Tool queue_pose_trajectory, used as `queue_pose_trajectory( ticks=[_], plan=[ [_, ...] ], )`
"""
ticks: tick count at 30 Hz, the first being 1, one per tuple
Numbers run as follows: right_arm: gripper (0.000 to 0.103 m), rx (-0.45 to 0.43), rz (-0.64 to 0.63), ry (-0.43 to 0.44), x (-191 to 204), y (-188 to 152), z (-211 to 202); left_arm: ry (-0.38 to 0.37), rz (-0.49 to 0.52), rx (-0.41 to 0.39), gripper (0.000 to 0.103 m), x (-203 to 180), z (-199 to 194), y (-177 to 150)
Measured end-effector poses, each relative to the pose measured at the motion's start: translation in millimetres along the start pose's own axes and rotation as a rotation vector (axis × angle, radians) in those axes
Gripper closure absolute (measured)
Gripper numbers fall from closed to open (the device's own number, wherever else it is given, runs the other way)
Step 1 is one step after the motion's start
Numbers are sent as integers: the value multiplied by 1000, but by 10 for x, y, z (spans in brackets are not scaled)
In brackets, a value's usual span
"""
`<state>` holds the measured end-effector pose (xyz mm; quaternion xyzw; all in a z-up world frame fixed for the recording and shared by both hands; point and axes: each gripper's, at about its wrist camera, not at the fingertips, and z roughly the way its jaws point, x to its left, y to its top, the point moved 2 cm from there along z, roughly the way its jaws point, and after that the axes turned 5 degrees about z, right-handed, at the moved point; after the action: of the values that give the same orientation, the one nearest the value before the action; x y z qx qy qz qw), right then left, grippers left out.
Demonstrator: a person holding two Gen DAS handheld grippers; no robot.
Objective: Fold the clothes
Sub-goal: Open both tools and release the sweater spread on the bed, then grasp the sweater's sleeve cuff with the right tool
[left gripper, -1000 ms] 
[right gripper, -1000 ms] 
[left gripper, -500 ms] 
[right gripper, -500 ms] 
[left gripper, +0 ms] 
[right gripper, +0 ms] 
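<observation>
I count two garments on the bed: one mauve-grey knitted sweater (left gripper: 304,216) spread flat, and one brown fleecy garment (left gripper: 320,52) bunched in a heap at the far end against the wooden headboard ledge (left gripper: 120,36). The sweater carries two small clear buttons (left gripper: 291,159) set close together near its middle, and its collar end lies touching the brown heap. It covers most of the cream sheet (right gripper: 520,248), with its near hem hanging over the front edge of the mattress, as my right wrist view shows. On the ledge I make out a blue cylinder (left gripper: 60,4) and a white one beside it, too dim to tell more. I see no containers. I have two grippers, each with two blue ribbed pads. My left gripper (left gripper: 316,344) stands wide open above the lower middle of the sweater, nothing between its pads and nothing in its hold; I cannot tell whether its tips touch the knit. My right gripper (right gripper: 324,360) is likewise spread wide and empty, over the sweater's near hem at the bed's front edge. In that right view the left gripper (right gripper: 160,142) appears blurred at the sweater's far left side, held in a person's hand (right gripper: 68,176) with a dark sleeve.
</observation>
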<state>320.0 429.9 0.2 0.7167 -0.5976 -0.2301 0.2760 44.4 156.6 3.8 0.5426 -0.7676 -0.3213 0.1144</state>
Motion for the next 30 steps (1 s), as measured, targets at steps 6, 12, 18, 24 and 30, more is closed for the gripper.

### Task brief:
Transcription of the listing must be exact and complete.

### Exercise answer:
Tool queue_pose_trajectory, used as `queue_pose_trajectory( ticks=[_], plan=[ [_, ...] ], )`
"""
ticks: tick count at 30 Hz, the first being 1, one per tuple
Numbers run as follows: right_arm: gripper (0.000 to 0.103 m), rx (-0.45 to 0.43), rz (-0.64 to 0.63), ry (-0.43 to 0.44), x (-191 to 204), y (-188 to 152), z (-211 to 202); left_arm: ry (-0.38 to 0.37), rz (-0.49 to 0.52), rx (-0.41 to 0.39), gripper (0.000 to 0.103 m), x (-203 to 180), z (-199 to 194), y (-177 to 150)
Measured end-effector poses, each relative to the pose measured at the motion's start: translation in millimetres along the start pose's own axes and rotation as a rotation vector (axis × angle, radians) in those axes
Gripper closure absolute (measured)
Gripper numbers fall from closed to open (the device's own number, wherever else it is given, runs the other way)
Step 1 is one step after the motion's start
Numbers are sent as integers: the value multiplied by 1000, but by 10 for x, y, z (spans in brackets are not scaled)
In brackets, a value's usual span
"""
`<state>` holds the measured end-effector pose (xyz mm; quaternion xyzw; all in a z-up world frame fixed for the recording and shared by both hands; point and axes: each gripper's, at about its wrist camera, not at the fingertips, and z roughly the way its jaws point, x to its left, y to its top, the point moved 2 cm from there along z, roughly the way its jaws point, and after that the axes turned 5 degrees about z, right-handed, at the moved point; after the action: of the values that give the same orientation, the one nearest the value before the action; x y z qx qy qz qw), right then left, grippers left out.
Demonstrator: a person holding two Gen DAS handheld grippers; no robot.
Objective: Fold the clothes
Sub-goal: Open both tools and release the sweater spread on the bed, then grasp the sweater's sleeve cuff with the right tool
[left gripper, -1000 ms] 
[right gripper, -1000 ms] 
[left gripper, -500 ms] 
[right gripper, -500 ms] 
[left gripper, +0 ms] 
[right gripper, +0 ms] 
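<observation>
I count two garments on the bed: one mauve-grey knitted sweater (left gripper: 304,216) spread flat, and one brown fleecy garment (left gripper: 320,52) bunched in a heap at the far end against the wooden headboard ledge (left gripper: 120,36). The sweater carries two small clear buttons (left gripper: 291,159) set close together near its middle, and its collar end lies touching the brown heap. It covers most of the cream sheet (right gripper: 520,248), with its near hem hanging over the front edge of the mattress, as my right wrist view shows. On the ledge I make out a blue cylinder (left gripper: 60,4) and a white one beside it, too dim to tell more. I see no containers. I have two grippers, each with two blue ribbed pads. My left gripper (left gripper: 316,344) stands wide open above the lower middle of the sweater, nothing between its pads and nothing in its hold; I cannot tell whether its tips touch the knit. My right gripper (right gripper: 324,360) is likewise spread wide and empty, over the sweater's near hem at the bed's front edge. In that right view the left gripper (right gripper: 160,142) appears blurred at the sweater's far left side, held in a person's hand (right gripper: 68,176) with a dark sleeve.
</observation>
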<state>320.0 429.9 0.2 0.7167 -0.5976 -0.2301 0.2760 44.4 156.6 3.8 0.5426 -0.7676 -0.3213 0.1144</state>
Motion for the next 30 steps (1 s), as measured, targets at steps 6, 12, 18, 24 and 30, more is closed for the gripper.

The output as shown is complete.